İçtihadı Bileştirme kararlarının konularıyla sınırlı, sonuçlarıyla bağlayıcı bulunduğu tartışmasızdır. Nam-ı müstear için düzenleme getiren 1947 tarihli kararın, teminat amacıyla temlike dair inanç sözleşmelerini kapsadığı da kuşkusuzdur. Uygulamada anılan sözleşmeler gerek özü, gerek işleyişi açısından, genelde muvazaa, özelde ise nam-ı müstear başlıkları altında nitelendirile gelmektedir.

Belirtilen İçtihadı Birleştirme Kararında da değinildiği üzere;inanç sözleşmeleri bir yandan mülkiyeti nakil borcu doğurması bakımından tarafları bağlayıcı, diğer yandan, mülkiyetin naklinin sebebini teşkil etmesi açısından tasarruf işlemlerini bünyesinde barındıran sözleşmelerdir. Bu durumda koşulların oluşması halinde taşınmaz mülkiyetini nakil özelliğini taşıdığı kabul edilmelidir.

İçtihadı Birleştirme kararının sonuç bölümünde ifade olunduğu üzere, inançlı işleme dayalı olup dinlenilirliği kabul edilen iddiaların isbatı, şekle bağlı olmayan yazılı delildir. İnanç sözleşmesi olarak adlandırılan bu belgenin sözleşmeye taraf olanların imzasını içermesi ve en geç sözleşme konusu işlem tarihinde düzenlenmiş olması gereklidir. Bunun dışındaki bir kabul, hem İçtihadı Birleştirme kararının kapsamının genişletilmesi, hem de taşınmazların tapu dışı satışlarına olanak sağlamak anlamını taşıyacağından kendine özgü bu sözleşmelerle bağdaştırılamaz.

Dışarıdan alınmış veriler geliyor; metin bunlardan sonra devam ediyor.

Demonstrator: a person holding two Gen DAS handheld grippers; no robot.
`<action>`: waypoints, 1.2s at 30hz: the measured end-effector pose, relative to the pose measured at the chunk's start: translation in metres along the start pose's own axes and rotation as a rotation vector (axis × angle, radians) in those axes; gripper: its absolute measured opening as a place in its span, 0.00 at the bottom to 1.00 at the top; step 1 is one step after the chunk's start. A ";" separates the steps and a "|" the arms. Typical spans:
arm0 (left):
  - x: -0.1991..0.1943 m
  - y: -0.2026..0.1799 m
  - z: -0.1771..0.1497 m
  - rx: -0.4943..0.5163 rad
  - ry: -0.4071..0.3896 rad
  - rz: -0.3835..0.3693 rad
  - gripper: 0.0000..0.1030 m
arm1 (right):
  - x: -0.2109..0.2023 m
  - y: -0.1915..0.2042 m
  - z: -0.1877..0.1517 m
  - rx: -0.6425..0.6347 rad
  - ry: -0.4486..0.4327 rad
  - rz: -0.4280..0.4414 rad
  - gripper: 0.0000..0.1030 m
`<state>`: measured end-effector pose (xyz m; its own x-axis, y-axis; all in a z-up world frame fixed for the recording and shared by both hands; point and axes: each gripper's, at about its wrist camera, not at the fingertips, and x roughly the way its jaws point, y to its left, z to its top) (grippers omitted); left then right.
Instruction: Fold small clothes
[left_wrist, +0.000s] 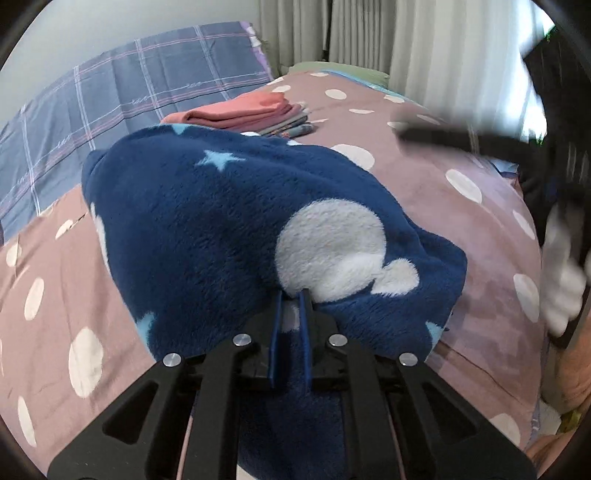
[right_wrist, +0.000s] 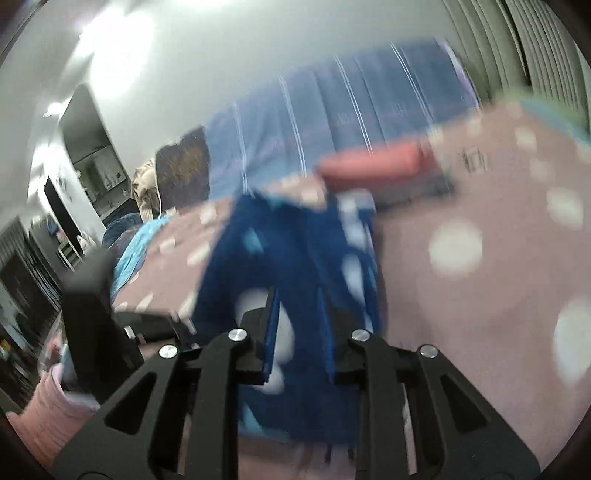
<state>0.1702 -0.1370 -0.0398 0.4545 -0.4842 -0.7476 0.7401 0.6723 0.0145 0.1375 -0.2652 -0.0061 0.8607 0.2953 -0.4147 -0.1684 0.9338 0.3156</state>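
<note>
A dark blue fleece garment (left_wrist: 221, 221) with pale stars and white patches lies bunched on the bed and is lifted at my end. My left gripper (left_wrist: 293, 294) is shut on its near edge, with the blue pads pinched close together over the fleece. In the blurred right wrist view the same garment (right_wrist: 295, 240) hangs from my right gripper (right_wrist: 297, 299), whose pads press on a thicker fold of it. A white-gloved hand (left_wrist: 561, 273) shows at the right edge of the left wrist view, holding a blurred black tool.
The bed cover (left_wrist: 443, 221) is mauve with white dots. A stack of folded clothes (left_wrist: 240, 112), pink on top, lies behind the garment. A blue plaid pillow (left_wrist: 129, 96) and curtains (left_wrist: 369, 33) stand at the back. A pink basket (right_wrist: 48, 406) sits beside the bed.
</note>
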 end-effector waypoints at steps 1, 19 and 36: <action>0.000 0.002 -0.001 -0.008 -0.003 -0.005 0.08 | 0.009 0.004 0.006 -0.019 -0.006 0.007 0.22; 0.012 0.085 0.081 0.013 -0.147 0.223 0.14 | 0.092 -0.031 -0.040 -0.021 0.159 -0.094 0.21; 0.043 0.145 0.097 -0.095 -0.125 0.365 0.13 | 0.091 -0.035 -0.040 -0.013 0.156 -0.069 0.22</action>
<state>0.3450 -0.1146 -0.0048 0.7406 -0.2647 -0.6177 0.4725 0.8586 0.1987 0.2025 -0.2625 -0.0893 0.7854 0.2570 -0.5631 -0.1186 0.9553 0.2707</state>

Somut olaya gelince, davacının maliki bulunduğu çekişme konusu taşınmazı 07.05.2002 tarihinde satış suretiyle davalıya temlik ettiği, daha sonra İzmir 27. Noterliğinde 28.08.2002 tarihinde tarafların düzenleme suretiyle muvazaa sözleşmesi yapmış bulundukları anılan sözleşme tarihinin akit tarihinden çok sonra olduğu ve yukarıda değinilen ilkeler karşısında anılan belgenin 05.02.1947 tarih 20/6 sayılı içtihatları birleştirme kararının öngördüğü nitelikte bulunmadığı anlaşılmaktadır.

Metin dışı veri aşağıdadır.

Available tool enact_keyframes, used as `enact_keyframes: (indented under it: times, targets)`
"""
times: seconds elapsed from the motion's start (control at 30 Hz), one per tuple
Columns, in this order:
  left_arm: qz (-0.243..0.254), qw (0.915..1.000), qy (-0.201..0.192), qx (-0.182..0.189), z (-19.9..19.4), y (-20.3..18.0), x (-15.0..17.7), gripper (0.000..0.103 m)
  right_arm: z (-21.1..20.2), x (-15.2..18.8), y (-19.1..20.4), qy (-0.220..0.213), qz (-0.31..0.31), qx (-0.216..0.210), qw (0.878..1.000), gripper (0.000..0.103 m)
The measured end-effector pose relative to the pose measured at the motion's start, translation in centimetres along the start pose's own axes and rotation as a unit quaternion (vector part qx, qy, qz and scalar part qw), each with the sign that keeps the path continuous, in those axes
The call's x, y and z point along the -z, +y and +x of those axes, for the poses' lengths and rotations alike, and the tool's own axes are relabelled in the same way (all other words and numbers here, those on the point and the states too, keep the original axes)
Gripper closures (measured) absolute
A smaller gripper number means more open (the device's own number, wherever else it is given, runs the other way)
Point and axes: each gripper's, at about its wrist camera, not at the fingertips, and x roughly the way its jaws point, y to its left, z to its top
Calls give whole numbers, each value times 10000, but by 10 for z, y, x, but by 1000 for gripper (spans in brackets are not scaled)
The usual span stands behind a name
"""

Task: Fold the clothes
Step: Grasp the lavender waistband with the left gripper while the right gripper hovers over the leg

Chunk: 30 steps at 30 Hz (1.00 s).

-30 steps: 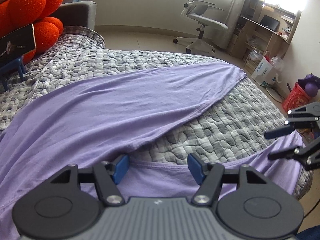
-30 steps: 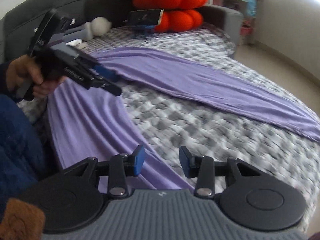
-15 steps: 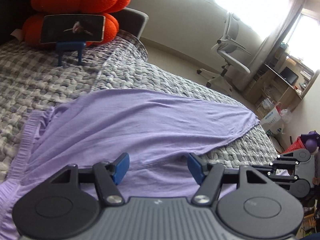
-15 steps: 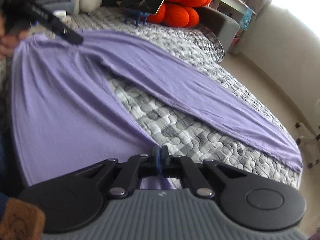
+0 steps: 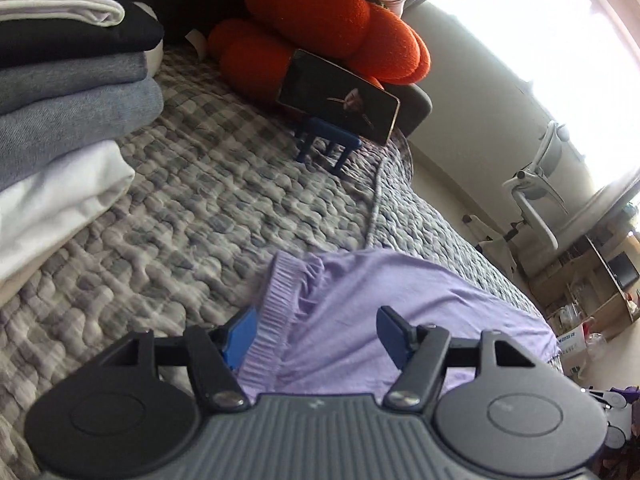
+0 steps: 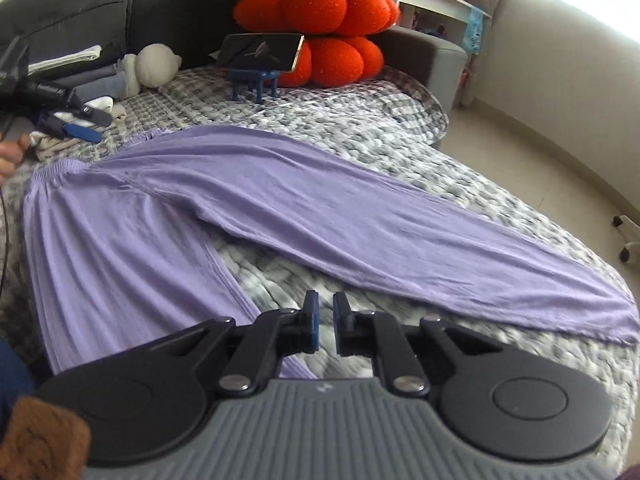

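Right claw (image 6: 324,322): jaws nearly together and opening, nothing between them; hovering above the inner edge of the nearer trouser leg, over the quilted bed cover (image 6: 360,128).

Left claw (image 5: 314,334): jaws standing wide, gripping nothing; hanging over the ribbed waistband (image 5: 280,292), one blue pad just beside its outer edge.

Lilac trousers (image 6: 240,200): lying flat and unfolded on the bed, waistband toward the person's left, both legs spreading apart in a V toward the right, bare cover showing between them. No fold is showing yet; judged, the garment is only being laid out, and bringing one leg over the other plus the lengthwise folds are all remaining.

Stack of folded clothes (image 5: 60,92): sitting beyond the waistband, white, blue-grey and black layers; judged as finished items.

Phone on blue stand (image 6: 260,54): standing farther back, leaning against the orange cushion (image 6: 316,12).

Office chair (image 5: 540,184): standing by the window.
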Motion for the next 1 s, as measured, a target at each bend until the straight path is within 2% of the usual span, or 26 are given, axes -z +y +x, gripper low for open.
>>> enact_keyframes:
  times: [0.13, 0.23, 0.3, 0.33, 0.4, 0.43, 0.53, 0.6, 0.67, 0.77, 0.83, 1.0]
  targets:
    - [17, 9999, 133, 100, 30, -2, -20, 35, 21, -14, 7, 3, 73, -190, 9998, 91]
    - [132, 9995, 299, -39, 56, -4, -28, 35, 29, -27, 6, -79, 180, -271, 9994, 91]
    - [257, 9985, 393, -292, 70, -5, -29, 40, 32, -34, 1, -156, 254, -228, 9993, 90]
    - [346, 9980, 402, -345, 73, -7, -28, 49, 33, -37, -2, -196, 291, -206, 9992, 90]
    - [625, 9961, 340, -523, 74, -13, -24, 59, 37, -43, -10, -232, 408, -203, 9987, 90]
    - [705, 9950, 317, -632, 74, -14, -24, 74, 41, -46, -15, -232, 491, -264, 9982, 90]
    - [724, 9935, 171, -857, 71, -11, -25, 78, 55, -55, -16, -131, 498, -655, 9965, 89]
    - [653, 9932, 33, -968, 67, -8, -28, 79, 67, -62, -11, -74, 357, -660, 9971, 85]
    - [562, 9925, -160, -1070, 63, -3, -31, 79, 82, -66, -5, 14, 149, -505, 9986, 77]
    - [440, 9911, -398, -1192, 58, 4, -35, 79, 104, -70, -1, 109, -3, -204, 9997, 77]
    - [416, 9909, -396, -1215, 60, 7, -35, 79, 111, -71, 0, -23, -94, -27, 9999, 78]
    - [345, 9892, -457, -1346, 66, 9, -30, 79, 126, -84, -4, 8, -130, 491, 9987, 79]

SONUÇ : Hal böyle olunca, davanın reddine karar verilmesi gerekirken yanılgılı değerlendirme ile yazılı olduğu üzere davanın kabul edilmiş olması doğru değildir. Davalının temyiz itirazları yerindedir. Kabulü ile hükmün oy çokluğuyla HUMK. 428 maddesi gereğince BOZULMASINA, alınan peşin harcın temyiz edene geri verilmesine, 12.9.2005 tarihinde oyçokluğuyla karar verildi.

Sayın Kaya,

Malumunuz "Yazılı Delil Başlangıcı" ile "Yazılı Delil" farklı farklı hukuki kavramlardır. Bu forum altındaki ilk mesajınızda bir "adi yazılı belge"den bahsetmiştiniz.

Alıntı:
Davalılar A, B ve C ile davalı D Özlem İnşaat Ltd Şti'nin ortakları iken ortaklığa son vermek için kendi aralarında "HİSSE DEVİR TUTANAĞI" başlıklı adi yazılı 4 maddelik bir belge hazırlarlar


Buna rağmen diğer mesajlarınızda nedense hep "Yazılı Delil Başlangıcından" bahsetmektesiniz.

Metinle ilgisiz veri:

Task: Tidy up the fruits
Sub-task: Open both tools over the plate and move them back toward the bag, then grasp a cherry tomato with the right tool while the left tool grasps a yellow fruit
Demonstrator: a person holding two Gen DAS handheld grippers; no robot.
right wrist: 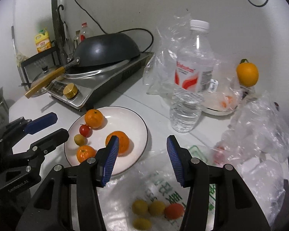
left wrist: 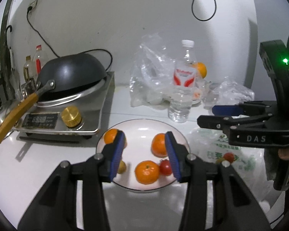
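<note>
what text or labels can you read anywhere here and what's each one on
"DAS": white letters on the right claw body, seen from the left wrist.
"SenRobot.AI": on the left claw body, seen from the right wrist.
Water bottle label: red script, too blurred to read.
Yellow bottle label: too small.
Stove display: digits blurred.
Printed plastic bag: green characters, blurred.

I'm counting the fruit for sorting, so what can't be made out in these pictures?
- Left wrist view: the yellow-green fruit on the plate is half hidden by the left gripper.
- Right wrist view: fruit in the printed bag is blurred; more may sit below the frame edge.
- Both views: the far dish's contents are veiled by clear plastic.
</note>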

Keza eklediğiniz Yargıtay kararı bakımından da "Yazılı Delil Başlangıcı" olduğu iddiasındasınız lakin kararda da gördüğüm kadarıyla "Yazılı Delil Başlangıcı"ndan değil "Yazılı delil"den bahsedilmektedir.

Diğer yandan hakim talepten aza karar verebilir ise de, sizin olayınızda neden talepten aza karar vermesi gerektiği açıkçası anlaşılamamaktadır.
Old 11-08-2011, 16:26   #8
Av.Nevra Öksüz

 
Varsayılan

Alıntı:
Yazan Av.Şükrü Y.KAYA
İnançlı temlik için yazılı delil başlangıcının satış sözleşmesinden önce veya aynı anda imza altına alınmış olması gerektiği hakkında bir yargıtay kararı sunuyorum aşağıda.. Bizim davamızda da satışlardan yaklaşık 20 sene sonra yazılı delil başlanıcı imza altına alınmıştır...

Alıntı:
Yazan Av.Şükrü Y.KAYA
...En nihayetinde 4. maddenin ayrı bir sözleşme olduğu kabul edilse dahi, inançlı temlik hukuksal nedenine dayanmak için yazılı delil başlangıcının tapu devir tarihlerinden önceki bir tarihte olması gerektiğine ilişkin 2005 yılı HGK kararı sunduk. (Ancak 2010 yılında HGK'nın istikrar bulmuş bu kararından döndüğü gerçeği de vardır.)...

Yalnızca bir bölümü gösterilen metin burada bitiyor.